Bibir Ara dengan cepat langsung tertutup karena tidak mau disuapi oleh Kakaknya. “Ara, jangan gitu! Aku mau menyuapi kamu,” rengek Arsel.
“Irsil Wilin Firivir,” ejek Ara membuat Arsel, Arman dan Joda mengerutkan dahinya bingung.
“Apa maksudmu?” tanya Arel.
“Irsil Wilin Firivir tirkiwir-kiwir,” ejek Ara lagi sambil menjulurkan lidahnya.
Arsel pun mengingat sebuah kotak makan yang bertuliskan Arsel Wulan Forever. “Oh … kamu marah gara-gara kotak makan itu?” tanya Arsel kepada adiknya.
“Kotak makan itu memang dari Wulan, tadi dia memberiku saat kami bertemu di lampu merah–”
“Oh begitu ya. Sama mantan belum move on, sok-sokan deketin aku. Sampai lampu merah pun dijadikan kesempatan untuk memberikan bekal,” oceh Ara menghentikan ucapan Arsel.
“Bukan begitu, Ara. Aku saja gak memakan bekal dari wulan,” elak Arsel.
“Gak dimakan tapi dibawa ke—”
“Iya cuma kebawa saja, tapi sampai basi gak aku makan. Makanan terenak selain masakan Ibuku itu masakan kamu,” jelas Arsel menyela ucapan Arsel.
Tiba-tiba Arsel tersenyum sinting, “Ciee cemburu … cieee ….” Arsel mencolek-colek dagu Ara. Ara menepis tangan Kakaknya dengan cepat.
“Cemburu ya? Mas cuma milikmu kok. Ayo kita nikah!” ajak Arsel.
“Gak,” jawab Ara.
“Ara, kalau kamu mau tinggal di sini, pilihannya hanya tiga. Pertama kamu menikah denganku, kedua aku menikah dengamu dan ketiga kita menikah,” ujar Arsel seraya berdiri tepat di depan Ara membuat Ara tidak bisa melihat ke arah televisi.
“Ya itu sama saja!” pekik Joda dan Arman bersamaan.
Ara mendorong tubuh Arsel agar tidak di hadapannya. Tetapi Arsel malah duduk di sampingnya, “Ayo, Ara! Cepat pilih, kamu mau pilih yang pertama, kedua atau ketiga?” tanya Arsel.
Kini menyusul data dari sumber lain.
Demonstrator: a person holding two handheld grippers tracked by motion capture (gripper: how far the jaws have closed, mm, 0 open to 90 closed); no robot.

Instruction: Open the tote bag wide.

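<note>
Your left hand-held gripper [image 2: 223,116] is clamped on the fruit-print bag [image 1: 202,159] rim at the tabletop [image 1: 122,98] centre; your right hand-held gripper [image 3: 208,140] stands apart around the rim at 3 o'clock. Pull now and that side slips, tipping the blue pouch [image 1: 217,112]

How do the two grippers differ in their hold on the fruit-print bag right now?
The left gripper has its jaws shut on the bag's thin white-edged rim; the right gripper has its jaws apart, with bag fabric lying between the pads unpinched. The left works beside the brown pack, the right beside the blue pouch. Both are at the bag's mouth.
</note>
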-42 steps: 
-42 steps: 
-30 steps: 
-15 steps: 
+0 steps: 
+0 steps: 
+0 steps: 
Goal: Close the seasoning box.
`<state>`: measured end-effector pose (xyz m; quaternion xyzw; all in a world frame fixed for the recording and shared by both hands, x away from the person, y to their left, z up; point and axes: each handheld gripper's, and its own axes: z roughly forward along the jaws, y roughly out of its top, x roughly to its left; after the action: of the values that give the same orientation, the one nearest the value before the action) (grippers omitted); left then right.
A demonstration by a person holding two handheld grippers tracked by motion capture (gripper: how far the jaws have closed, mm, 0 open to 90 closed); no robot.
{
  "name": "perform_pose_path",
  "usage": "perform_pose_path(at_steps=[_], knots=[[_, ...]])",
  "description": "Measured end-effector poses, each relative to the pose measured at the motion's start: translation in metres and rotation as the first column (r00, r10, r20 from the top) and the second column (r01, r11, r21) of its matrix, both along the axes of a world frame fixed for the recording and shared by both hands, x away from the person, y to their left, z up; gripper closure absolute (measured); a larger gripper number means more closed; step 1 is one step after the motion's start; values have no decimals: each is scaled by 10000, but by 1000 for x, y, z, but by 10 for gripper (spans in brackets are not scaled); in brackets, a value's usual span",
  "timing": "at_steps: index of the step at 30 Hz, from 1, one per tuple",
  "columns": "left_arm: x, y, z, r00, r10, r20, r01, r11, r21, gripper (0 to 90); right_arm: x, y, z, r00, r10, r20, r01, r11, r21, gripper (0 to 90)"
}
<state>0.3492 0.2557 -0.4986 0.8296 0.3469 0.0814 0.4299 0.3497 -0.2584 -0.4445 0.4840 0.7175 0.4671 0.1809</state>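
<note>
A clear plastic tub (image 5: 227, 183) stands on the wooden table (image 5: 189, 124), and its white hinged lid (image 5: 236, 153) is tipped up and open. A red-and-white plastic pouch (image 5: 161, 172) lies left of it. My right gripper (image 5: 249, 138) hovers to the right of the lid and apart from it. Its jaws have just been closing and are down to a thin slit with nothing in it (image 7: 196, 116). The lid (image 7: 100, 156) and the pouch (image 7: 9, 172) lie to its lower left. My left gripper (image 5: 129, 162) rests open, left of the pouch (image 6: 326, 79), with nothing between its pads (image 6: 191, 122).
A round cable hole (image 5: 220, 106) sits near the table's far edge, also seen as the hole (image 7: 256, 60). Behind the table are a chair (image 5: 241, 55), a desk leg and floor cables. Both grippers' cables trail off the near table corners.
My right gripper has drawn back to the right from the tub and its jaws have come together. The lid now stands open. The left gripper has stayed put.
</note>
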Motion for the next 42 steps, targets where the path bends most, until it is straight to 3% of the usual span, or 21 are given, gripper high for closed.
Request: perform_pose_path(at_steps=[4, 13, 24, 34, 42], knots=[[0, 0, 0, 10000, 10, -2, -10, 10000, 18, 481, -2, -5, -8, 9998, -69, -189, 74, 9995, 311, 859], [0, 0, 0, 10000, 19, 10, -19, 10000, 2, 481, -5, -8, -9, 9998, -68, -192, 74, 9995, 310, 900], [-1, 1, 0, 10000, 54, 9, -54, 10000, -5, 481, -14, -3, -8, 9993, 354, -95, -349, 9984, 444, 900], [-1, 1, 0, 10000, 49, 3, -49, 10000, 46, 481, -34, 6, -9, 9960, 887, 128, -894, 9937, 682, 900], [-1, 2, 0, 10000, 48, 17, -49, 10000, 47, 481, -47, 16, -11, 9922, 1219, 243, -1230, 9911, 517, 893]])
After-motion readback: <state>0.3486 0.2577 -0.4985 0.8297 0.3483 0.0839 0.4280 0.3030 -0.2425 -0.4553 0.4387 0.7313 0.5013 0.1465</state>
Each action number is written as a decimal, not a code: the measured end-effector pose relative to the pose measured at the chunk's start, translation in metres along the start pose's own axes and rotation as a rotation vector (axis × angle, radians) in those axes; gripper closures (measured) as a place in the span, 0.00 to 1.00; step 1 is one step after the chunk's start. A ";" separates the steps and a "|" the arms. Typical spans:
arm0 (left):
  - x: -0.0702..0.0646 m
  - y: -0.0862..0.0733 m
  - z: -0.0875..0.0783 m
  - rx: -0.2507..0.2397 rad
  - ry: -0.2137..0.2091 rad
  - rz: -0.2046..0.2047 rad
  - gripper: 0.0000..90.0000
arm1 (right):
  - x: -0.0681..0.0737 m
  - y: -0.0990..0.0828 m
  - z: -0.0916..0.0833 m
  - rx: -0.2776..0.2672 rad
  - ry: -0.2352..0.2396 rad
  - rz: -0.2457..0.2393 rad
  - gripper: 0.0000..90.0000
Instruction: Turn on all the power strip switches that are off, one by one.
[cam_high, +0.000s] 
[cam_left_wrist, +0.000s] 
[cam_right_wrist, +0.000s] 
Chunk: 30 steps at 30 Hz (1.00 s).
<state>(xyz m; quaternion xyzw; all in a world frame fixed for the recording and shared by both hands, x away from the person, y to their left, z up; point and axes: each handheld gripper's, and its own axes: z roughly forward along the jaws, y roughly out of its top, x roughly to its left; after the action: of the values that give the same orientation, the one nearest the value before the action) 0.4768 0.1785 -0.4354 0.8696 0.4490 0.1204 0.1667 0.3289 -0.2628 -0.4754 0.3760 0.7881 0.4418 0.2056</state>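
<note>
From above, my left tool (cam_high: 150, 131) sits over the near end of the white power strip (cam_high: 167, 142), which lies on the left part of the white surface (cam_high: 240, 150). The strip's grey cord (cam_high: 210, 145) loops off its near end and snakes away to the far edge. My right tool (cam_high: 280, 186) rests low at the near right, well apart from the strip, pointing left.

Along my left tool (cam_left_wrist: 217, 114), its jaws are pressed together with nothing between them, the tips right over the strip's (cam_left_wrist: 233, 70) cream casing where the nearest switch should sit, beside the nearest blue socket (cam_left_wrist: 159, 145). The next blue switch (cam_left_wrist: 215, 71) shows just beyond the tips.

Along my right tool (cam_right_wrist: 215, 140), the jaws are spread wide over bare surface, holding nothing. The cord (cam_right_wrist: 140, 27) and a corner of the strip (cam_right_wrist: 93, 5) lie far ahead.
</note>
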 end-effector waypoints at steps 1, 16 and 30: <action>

“Memilih ke empat menikah dengan cowok lain,” ketus Ara.
“Jangan harap kaki dan tangan cowok itu utuh kalau berani menikahimu,” ancam Arsel.
Ara yang kesal pun menggigit tangan Kakaknya dengan kencang sampai Arsel mengaduh kesakitan. "Ara, kalau gigit jangan tangan! Di sini saja lebih enak!" pekik Arsel menunjuk dadanya. Bukannya menggigit d**a Arsel, Ara malah meninjunya dengan kencang.